*Task instructions*. Take the entries that follow and return exactly the lines from the one holding "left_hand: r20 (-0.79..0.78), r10" through the one holding "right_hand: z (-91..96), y", both included. Nothing else is needed.

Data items
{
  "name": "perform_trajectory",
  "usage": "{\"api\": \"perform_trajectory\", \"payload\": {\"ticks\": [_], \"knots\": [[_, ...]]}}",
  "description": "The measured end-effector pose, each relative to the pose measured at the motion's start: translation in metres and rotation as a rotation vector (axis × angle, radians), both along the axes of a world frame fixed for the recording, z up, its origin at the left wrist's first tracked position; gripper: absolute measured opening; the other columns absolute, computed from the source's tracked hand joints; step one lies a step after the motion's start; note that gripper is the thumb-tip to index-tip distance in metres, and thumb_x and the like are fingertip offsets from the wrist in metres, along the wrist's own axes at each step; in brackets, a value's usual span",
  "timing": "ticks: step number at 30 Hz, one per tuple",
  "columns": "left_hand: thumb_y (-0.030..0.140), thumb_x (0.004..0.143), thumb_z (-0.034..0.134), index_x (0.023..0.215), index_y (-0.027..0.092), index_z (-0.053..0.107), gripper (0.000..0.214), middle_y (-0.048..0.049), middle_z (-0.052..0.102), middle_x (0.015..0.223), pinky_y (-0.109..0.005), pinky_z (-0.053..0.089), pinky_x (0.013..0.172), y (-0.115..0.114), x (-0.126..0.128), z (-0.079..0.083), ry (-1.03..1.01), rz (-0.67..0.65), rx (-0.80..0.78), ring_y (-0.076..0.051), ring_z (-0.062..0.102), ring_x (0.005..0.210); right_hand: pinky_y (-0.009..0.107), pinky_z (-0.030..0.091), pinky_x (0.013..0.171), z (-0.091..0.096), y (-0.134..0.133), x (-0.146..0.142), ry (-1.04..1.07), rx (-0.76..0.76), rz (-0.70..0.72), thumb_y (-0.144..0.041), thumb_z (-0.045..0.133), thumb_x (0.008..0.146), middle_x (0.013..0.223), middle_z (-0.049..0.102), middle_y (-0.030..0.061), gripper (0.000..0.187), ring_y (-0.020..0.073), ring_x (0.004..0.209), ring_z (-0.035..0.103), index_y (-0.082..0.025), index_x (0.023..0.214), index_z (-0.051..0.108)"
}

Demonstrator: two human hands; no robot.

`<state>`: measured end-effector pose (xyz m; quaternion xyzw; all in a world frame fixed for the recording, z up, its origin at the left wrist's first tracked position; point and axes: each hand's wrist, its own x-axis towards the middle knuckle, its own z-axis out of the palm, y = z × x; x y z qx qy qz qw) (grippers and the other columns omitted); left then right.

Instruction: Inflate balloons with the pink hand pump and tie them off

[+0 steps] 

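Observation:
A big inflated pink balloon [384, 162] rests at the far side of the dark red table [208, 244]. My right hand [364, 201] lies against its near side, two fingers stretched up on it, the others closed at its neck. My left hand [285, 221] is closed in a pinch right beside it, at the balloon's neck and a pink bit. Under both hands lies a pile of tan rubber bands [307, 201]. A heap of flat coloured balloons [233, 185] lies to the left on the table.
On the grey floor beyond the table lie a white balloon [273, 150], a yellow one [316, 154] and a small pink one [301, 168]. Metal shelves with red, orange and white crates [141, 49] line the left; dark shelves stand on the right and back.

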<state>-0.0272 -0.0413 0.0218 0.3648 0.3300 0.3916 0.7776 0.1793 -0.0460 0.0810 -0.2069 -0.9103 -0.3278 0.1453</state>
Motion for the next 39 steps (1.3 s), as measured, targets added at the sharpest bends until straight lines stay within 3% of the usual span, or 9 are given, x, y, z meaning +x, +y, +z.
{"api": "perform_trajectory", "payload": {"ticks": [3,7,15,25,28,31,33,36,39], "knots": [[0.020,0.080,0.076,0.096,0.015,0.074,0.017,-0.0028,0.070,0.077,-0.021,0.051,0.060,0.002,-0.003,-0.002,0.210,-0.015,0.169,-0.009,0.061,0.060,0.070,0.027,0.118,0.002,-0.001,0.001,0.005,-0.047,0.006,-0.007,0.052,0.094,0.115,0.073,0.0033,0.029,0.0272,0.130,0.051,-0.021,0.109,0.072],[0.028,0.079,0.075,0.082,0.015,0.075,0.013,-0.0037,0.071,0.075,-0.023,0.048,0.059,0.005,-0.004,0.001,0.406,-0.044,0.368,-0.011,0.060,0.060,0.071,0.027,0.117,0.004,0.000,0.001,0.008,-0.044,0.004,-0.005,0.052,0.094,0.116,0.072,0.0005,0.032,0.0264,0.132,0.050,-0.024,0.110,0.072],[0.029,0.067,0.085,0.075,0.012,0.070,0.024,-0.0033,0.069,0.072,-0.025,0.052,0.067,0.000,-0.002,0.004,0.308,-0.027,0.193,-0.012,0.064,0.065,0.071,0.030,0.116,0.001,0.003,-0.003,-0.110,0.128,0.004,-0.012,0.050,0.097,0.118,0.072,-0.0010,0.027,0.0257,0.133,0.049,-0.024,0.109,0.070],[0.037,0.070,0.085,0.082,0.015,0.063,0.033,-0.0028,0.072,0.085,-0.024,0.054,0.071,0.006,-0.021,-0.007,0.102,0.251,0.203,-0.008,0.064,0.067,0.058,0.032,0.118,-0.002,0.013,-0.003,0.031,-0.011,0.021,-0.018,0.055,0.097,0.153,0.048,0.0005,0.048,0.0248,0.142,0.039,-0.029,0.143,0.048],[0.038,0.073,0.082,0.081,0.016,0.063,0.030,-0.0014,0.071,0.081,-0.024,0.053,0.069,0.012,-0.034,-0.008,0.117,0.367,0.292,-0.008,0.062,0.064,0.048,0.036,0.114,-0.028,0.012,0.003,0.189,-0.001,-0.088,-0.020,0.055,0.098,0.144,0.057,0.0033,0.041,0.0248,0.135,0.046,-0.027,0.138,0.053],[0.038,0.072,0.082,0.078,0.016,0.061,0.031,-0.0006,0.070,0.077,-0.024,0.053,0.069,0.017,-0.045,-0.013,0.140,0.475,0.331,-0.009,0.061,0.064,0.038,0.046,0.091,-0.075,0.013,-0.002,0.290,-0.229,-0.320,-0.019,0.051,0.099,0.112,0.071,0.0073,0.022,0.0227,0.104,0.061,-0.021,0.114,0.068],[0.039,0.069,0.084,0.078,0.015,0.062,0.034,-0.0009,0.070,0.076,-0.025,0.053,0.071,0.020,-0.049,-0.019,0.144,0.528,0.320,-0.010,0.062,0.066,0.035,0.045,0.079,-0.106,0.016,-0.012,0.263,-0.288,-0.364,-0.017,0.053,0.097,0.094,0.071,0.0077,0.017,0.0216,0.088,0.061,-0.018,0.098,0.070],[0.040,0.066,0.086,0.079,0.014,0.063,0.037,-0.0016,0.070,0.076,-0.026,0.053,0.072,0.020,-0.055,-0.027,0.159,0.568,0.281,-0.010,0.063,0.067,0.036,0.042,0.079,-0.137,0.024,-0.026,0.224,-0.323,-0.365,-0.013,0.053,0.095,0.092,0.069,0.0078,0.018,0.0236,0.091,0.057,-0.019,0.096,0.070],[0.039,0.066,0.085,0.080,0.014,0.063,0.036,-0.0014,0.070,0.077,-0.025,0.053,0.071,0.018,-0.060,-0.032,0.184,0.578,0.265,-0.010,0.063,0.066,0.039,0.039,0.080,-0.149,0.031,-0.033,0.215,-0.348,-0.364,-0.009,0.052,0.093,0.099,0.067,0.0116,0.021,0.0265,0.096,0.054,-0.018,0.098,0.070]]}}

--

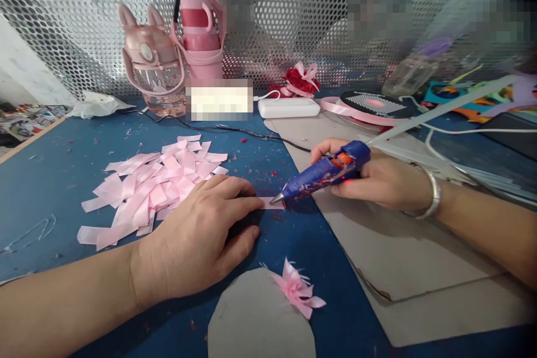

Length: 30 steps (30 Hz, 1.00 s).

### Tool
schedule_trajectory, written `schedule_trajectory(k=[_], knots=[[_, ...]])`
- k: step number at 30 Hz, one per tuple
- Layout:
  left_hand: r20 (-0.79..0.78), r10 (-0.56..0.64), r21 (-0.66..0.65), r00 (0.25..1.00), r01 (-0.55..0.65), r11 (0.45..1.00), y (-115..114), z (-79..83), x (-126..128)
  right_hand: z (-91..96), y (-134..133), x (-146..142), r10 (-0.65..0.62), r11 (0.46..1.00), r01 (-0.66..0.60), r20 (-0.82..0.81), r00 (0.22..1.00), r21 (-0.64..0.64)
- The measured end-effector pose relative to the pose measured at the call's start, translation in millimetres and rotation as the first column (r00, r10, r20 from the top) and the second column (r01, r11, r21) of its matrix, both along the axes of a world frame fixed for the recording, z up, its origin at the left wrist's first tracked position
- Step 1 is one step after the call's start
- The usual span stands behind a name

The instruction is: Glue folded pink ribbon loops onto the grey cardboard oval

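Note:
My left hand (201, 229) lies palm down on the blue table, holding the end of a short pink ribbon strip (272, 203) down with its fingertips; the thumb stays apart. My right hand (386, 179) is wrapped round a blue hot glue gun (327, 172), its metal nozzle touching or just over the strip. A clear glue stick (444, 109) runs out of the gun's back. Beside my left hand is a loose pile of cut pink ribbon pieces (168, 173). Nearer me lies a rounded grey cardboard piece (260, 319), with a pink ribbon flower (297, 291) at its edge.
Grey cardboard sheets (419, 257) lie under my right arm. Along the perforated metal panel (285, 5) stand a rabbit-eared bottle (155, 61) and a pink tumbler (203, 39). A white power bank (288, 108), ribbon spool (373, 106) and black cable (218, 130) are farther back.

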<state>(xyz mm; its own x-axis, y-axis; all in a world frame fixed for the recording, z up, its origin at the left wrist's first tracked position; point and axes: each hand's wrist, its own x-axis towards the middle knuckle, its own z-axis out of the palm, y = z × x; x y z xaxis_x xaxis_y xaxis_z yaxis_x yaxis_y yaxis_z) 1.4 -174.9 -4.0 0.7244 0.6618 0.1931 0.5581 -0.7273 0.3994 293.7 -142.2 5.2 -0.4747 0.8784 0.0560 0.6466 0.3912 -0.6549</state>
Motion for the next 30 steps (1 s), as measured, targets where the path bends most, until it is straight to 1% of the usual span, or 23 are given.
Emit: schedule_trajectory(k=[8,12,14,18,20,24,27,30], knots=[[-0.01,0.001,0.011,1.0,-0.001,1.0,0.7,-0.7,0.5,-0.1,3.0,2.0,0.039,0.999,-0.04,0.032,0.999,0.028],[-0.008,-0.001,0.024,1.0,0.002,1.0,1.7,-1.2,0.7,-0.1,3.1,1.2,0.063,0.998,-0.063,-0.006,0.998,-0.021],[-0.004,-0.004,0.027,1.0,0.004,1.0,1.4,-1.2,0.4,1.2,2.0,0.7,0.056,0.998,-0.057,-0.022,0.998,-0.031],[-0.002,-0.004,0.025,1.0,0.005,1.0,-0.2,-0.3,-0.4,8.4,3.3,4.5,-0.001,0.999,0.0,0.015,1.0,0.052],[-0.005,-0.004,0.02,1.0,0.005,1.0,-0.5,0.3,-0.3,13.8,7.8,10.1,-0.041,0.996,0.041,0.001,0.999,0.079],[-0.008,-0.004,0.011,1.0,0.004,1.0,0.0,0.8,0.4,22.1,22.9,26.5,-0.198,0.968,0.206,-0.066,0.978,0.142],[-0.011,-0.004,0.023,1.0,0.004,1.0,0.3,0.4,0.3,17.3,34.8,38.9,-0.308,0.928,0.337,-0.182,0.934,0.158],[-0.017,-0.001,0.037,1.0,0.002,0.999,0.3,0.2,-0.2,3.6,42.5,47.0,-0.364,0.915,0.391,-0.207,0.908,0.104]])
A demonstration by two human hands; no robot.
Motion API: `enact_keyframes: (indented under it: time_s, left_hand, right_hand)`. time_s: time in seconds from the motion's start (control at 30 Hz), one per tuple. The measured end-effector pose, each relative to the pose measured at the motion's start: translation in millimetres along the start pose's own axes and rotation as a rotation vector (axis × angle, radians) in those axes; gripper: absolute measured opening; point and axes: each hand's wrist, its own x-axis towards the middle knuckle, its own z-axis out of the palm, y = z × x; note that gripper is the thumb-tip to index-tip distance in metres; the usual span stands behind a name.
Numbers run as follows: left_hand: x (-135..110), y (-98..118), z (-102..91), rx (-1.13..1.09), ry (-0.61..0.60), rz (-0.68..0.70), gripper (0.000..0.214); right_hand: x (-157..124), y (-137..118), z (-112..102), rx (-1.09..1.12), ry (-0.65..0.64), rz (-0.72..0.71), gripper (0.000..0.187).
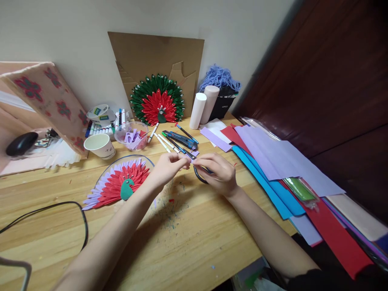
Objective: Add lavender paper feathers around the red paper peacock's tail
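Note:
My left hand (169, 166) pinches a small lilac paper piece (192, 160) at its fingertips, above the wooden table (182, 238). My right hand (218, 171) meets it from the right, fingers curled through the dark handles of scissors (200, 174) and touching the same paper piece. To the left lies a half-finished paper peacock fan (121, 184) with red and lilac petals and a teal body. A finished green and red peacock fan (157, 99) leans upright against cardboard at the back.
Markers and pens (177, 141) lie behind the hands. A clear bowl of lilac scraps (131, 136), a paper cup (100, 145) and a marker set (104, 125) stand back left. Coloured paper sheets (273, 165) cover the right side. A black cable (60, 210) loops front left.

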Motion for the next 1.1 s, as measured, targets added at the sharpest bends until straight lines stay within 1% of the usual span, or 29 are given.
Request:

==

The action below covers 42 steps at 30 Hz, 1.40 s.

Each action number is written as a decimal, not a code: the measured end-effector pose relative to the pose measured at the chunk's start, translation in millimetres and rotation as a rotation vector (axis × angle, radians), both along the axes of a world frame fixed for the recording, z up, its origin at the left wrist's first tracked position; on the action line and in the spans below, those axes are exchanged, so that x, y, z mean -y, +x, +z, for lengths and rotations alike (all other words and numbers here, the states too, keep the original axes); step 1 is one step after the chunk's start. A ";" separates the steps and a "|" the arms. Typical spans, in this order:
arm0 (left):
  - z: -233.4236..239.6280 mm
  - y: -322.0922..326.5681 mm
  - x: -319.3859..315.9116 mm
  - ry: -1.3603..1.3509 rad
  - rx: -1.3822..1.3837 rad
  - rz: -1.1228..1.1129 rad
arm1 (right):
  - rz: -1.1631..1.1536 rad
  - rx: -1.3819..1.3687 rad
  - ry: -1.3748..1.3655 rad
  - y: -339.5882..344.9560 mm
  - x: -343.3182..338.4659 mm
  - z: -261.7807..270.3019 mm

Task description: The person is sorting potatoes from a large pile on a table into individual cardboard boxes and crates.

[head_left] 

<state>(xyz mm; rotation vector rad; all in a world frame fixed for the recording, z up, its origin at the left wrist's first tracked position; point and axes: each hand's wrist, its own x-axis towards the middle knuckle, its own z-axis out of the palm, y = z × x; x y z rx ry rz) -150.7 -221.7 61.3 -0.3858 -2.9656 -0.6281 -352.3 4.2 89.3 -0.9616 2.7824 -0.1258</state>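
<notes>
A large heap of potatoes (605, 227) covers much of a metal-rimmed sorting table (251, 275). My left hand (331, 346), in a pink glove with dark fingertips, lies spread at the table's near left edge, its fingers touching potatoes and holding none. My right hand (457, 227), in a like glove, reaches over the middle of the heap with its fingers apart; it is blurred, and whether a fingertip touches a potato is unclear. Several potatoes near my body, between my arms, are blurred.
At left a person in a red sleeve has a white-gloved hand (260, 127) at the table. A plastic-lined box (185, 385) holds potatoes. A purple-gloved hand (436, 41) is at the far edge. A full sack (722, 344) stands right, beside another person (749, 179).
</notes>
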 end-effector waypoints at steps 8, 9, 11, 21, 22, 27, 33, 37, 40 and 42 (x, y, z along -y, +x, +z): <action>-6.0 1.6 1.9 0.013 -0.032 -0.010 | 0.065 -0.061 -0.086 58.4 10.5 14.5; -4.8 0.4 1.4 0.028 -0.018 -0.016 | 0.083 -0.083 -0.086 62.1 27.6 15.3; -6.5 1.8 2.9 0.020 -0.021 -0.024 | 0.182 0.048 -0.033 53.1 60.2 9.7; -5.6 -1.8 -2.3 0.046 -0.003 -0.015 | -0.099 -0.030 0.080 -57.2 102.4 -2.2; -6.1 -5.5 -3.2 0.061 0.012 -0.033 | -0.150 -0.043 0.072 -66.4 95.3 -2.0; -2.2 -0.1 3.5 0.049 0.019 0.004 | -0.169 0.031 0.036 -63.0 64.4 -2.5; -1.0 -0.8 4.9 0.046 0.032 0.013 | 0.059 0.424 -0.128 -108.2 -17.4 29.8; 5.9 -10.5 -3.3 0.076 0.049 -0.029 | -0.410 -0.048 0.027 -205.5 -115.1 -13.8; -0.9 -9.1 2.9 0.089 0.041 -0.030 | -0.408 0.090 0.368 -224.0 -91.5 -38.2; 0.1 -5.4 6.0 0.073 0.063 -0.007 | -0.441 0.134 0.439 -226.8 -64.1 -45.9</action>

*Task solution*.
  left_hand: r20 (-0.79..0.78), r10 (-0.56..0.64), r21 (-0.66..0.65), r00 (0.25..1.00), r01 (-0.55..0.65), r11 (0.45..1.00), y (-115..114), z (-79..83), x (-126..128)
  right_hand: z (-91..96), y (-134..133), x (-146..142), r10 (-0.65..0.62), r11 (0.46..1.00), r01 (-0.66..0.60), r20 (-0.82..0.81), r00 (0.22..1.00), r21 (-0.64..0.64)

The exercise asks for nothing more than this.